Grecia
Siguiendo el hilo de la historia de la perfumería llegamos a un de sus hitos más importantes, Grecia. En la Grecia clásica todo cuanto representaba belleza, estética, armonía, proporción, equilibrio, tenía un origen divino y se personificaba en divinidades y héroes mitológicos. No es extraño, por tanto, que supusiesen a los ungüentos y perfumes que contribuían a enaltecer la belleza, un origen divino.
Según la tradición homérica fueron los dioses del Olimpo quienes enseñaron a los hombres y a las mujeres el uso de los perfumes. En la mitología, encontramos muchos relatos en los que diosas, ninfas y otros personajes pasan por ser los creadores de los aromas. Y así vemos que la rosa, que antes era blanca y sin olor, tiene su color rojo y su aroma penetrante, desde el día en que Venus se clavó una espina de un rosal y con su sangre la tiñó de rojo. La rosa se volvió tan bella que Cupido, al verla, la besó y desde aquel momento tomó el aroma que ahora tiene.
Otro día que Venus se bañaba a la orilla de un lago, fue sorprendida por unos sátiros. Venus, huyendo, se escondió entre unas matas de mirto que la cubrieron y los sátiros no la encontraron.
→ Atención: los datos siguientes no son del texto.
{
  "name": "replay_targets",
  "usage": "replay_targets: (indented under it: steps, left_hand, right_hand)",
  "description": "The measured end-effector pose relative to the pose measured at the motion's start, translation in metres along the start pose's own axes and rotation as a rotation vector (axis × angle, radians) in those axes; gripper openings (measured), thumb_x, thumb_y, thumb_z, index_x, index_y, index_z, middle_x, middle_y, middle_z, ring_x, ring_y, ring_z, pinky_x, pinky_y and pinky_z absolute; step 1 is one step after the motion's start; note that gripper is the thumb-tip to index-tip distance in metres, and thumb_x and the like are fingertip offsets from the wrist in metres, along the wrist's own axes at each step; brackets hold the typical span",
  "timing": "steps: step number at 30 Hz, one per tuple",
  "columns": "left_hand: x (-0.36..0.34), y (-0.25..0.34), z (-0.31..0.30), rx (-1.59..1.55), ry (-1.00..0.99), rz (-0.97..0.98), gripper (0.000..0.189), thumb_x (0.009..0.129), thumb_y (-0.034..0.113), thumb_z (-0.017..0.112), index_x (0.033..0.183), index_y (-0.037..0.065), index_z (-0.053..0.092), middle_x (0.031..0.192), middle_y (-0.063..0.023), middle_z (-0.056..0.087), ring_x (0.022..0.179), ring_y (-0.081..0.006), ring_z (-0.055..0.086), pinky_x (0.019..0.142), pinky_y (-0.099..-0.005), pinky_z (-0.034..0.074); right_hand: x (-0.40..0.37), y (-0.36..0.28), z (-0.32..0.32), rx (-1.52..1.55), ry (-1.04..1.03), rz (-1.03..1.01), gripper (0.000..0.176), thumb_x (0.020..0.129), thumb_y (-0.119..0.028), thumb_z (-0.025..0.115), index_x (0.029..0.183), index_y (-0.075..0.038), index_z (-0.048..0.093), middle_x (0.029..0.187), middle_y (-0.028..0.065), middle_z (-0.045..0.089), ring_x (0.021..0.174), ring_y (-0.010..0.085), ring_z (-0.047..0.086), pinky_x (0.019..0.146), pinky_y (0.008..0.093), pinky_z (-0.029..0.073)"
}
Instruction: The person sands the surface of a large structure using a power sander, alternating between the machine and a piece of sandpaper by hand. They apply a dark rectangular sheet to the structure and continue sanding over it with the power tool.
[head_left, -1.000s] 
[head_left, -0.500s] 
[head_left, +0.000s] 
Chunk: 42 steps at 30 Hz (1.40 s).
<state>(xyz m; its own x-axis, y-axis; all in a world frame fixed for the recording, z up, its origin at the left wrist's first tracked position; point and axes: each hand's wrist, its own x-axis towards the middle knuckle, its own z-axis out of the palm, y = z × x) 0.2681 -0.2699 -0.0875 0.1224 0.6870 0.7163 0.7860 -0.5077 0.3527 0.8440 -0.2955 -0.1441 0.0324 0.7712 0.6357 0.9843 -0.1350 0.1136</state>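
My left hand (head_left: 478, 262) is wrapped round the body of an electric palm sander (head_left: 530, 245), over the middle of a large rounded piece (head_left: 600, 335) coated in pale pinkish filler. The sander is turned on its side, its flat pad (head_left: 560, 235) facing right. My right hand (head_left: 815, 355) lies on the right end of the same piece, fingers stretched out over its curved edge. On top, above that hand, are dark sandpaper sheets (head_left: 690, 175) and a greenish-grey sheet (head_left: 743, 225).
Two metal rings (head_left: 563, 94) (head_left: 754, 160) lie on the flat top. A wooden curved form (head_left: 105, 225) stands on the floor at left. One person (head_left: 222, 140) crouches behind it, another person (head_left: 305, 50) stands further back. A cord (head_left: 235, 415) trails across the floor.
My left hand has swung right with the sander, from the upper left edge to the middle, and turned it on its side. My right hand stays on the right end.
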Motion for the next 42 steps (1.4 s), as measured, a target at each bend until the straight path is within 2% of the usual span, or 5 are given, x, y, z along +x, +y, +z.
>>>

Agradecida dio a los mirtos la fragancia intensa que ahora desprenden. Cuando Esmirna cometió su gran pecado, como castigo fue convertida en un árbol, pero lloró tan amargamente que las diosas aminoraron el castigo y la convirtieron en el árbol de la mirra que llora resinas aromáticas.
Dejando aparte la mitología, el origen y desarrollo de la perfumería en Grecia lo encontramos en sus vecinos de Creta y en sus colonias, así como en Siria y otros pueblos mediterráneos. Los perfumistas de estos países instalaron sus negocios en las ciudades griegas, y, en pequeñas tiendas o en paradas desmontables en las ágoras o en los mercados públicos, vendían los productos que elaboraban. Los griegos no tardaron en aprender y muy pronto importaron esencias orientales y se convirtieron en grandes maestros en la elaboración de ungüentos y perfumes. Hombres y mujeres los usaban en tanta abundancia que Solón, uno de los siete sabios de Grecia, prohibió por ley el uso de esencias para limitar los gastos que ocasionaban sus importaciones.
Estas leyes restrictivas duraron poco tiempo. No se podía ir en contra de la voluntad de la mayoría y muy pronto volvió la costumbre de perfumarse y ofrecer a los dioses, después de los sacrificios habituales de animales, los aromas del incienso y de la mirra en los actos litúrgicos. Estas resinas olorosas las importaban de Arabia y resultaban muy costosas, hasta el punto, que cuenta Heródoto, que en cierta ocasión vio como Alejandro Magno ofrecía en su oración gran cantidad de incienso delante un altar, su maestro Leónidas le reprendió diciéndole: “si quieres quemar tanto incienso espera conquistar la tierra que lo produce”. Alejandro no respondió, pero más tarde, cuando conquistó la Arabia, envió a Leónidas un cargamento de 500 talentos de incienso y 100 de mirra.
Pero no todo el mundo en Grecia tenía afición por los olores. A Sócrates no le gustaban y afirmaba que los hombres no debieran usar perfumes, puesto que una vez perfumados, hacía el mismo olor un hombre libre que un esclavo. En cambio, Diógenes que era hombre descuidado, más bien sucio, que vivía dentro de un tonel, se perfumaba los pies y lo justificaba diciendo: “si me perfumo mis pies, el olor llega a mi nariz, si me lo pongo en la cabeza solo los pájaros pueden olerlo”. La gran aportación de los griegos a la perfumería fue el de aplicar su arte a los frascos de cerámica que se utilizaban como recipiente para guardar los perfumes y que todavía hoy no han sido superados en belleza. Los griegos que diseñaron gran cantidad de frascos de cerámica para todos los usos, crearon siete formas de frascos para guardar perfumes y los decoraron con motivos geométricos, o de animales fantásticos o bien de escenas mitológicas o cotidianas de figuras negras o rojas según el tiempo. El más clásico y extendido era el “lekytos”, un vaso esbelto y elegante y tan divulgado, que en Grecia se decía de alguien que era pobre de solemnidad, “que no tenía ni un lekytos”.